Il faut auſſi compter entre les péchez de la langue, le menſonge, le faux témoignage, la détraction : car il ne faut point detracter, ny murmurer d’autruy. Et en révelant le peché d’un autre, qui ſoit mortel, & qui ne ſoit point public, on péche auſſi mortellement, ſi on le fait a mauvais deſſein, ou avec un préjudice notable de la renommée du prochain. On ne pécheroit que veniellement, ſi en parlant ordinairement on ne faiſoit autre choſe, que reveler un péché veniel.

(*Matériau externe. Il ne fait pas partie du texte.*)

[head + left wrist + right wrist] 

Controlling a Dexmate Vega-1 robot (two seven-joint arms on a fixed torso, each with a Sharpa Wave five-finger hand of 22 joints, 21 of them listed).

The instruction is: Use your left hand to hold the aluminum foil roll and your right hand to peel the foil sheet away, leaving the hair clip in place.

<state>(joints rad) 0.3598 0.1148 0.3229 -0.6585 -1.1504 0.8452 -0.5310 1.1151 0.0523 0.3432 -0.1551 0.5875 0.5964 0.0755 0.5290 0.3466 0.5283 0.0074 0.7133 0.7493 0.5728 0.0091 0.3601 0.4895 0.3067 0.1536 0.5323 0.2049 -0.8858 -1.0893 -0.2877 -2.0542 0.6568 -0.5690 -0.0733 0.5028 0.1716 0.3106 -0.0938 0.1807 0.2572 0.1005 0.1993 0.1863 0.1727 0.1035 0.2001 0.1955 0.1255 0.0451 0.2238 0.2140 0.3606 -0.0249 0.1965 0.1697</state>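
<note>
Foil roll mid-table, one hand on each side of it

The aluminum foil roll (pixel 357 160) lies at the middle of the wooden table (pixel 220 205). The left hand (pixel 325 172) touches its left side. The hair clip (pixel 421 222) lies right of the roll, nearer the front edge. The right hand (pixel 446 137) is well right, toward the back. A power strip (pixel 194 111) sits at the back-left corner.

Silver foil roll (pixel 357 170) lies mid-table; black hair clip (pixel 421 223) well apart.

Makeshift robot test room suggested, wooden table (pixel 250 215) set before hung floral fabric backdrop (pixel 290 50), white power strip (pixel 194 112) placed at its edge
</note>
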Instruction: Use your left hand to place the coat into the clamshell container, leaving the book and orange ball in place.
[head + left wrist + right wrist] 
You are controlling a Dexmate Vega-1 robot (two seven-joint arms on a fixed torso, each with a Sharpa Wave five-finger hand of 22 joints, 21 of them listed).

Ajoûtez a cecy, que tout autant de fois que nous découvrons le vice ou le defaut d’autruy, nous découvrons tout enſemble le noſtre. Mais ſi noſtre intention eſt bonne, nous pourrons parler de manquemens du prochain en deux manieres. Premierement, ſi le peché eſt public, comme eſt celuy des femmes abandonnées, ou des perſonnes condamnées en Jugement ; ou s’il est pernicieux aux autres, comme ſeroit une erreur publique, laquelle corromproit ceux qui l’entendroient en converſation. Secondement, lors qu’on déclare le peché ſecret de quelqu’un, a un autre, qui pourra ayder a le corriger, pourvû qu’on en ayt quelque raiſon, ou conjecture probable.